* **Task requirements**
Apart from the pictures, which must be omitted, restate the data exactly.

====== Given data

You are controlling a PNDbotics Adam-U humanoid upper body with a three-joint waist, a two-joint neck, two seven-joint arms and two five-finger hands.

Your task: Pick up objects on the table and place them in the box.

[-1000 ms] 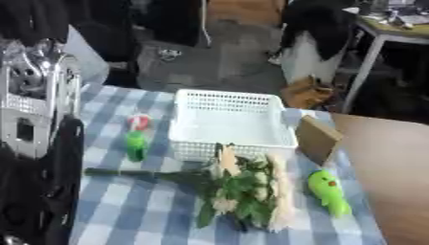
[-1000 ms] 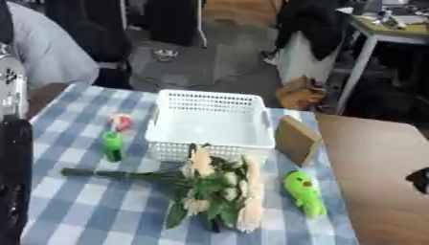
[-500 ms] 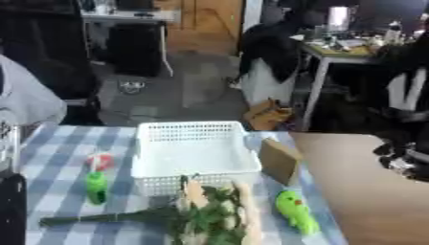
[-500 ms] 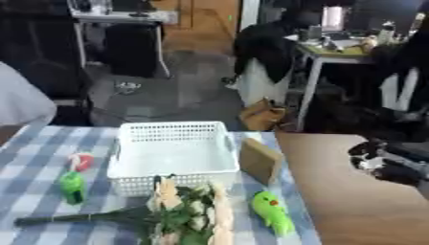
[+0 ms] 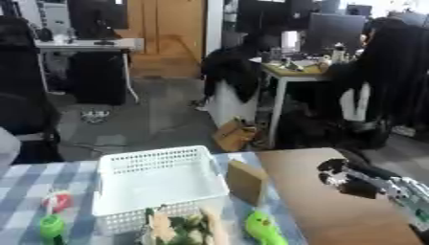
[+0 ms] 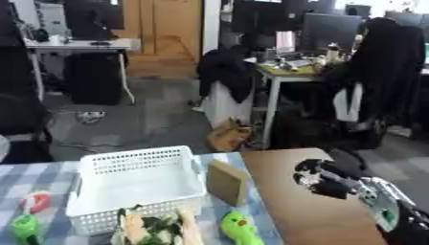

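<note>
my right hand (image 5: 348, 177): coming in from about 4 o'clock, hanging over the bare brown tabletop (image 5: 335, 210). it's a dark blurry lump from up here, so honestly can't tell if my fingers are spread or curled. nothing in it that i can see.

my left hand: doesn't show in either eye.

box (image 5: 159, 184): the white lattice basket, sitting around 7 o'clock on the blue-checked cloth (image 5: 25, 191). nothing inside that i can make out.

flower bunch (image 5: 180, 229): down at 6 o'clock, right at the bottom edge, pale blooms and green leaves lying against the box's near wall.

green toy (image 5: 264, 228): bright green, near 5 o'clock, just to the right of the flowers, close to where cloth meets brown top.

brown block (image 5: 245, 181): cardboardy thing standing upright just beside the box's right wall.

green bottle-ish thing (image 5: 51, 227): 8 o'clock corner, left of the box.

red and white bit (image 5: 55, 201): just behind that green one, can't tell what it is.
</note>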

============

* **Task output**
You are controlling a PNDbotics Adam-U humanoid upper body with a three-joint waist, a two-joint neck, two seven-joint arms and two five-finger hands.

Your task: Pick up objects on the table and place them in the box.

[-1000 ms] 
[-1000 ms] 
[-500 ms] 
[-500 ms] 
[+0 ms] 
[+0 ms] 

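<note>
my right hand (image 5: 348, 177): coming in from about 4 o'clock, hanging over the bare brown tabletop (image 5: 335, 210). it's a dark blurry lump from up here, so honestly can't tell if my fingers are spread or curled. nothing in it that i can see.

my left hand: doesn't show in either eye.

box (image 5: 159, 184): the white lattice basket, sitting around 7 o'clock on the blue-checked cloth (image 5: 25, 191). nothing inside that i can make out.

flower bunch (image 5: 180, 229): down at 6 o'clock, right at the bottom edge, pale blooms and green leaves lying against the box's near wall.

green toy (image 5: 264, 228): bright green, near 5 o'clock, just to the right of the flowers, close to where cloth meets brown top.

brown block (image 5: 245, 181): cardboardy thing standing upright just beside the box's right wall.

green bottle-ish thing (image 5: 51, 227): 8 o'clock corner, left of the box.

red and white bit (image 5: 55, 201): just behind that green one, can't tell what it is.
</note>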

The response to the exercise is now finished.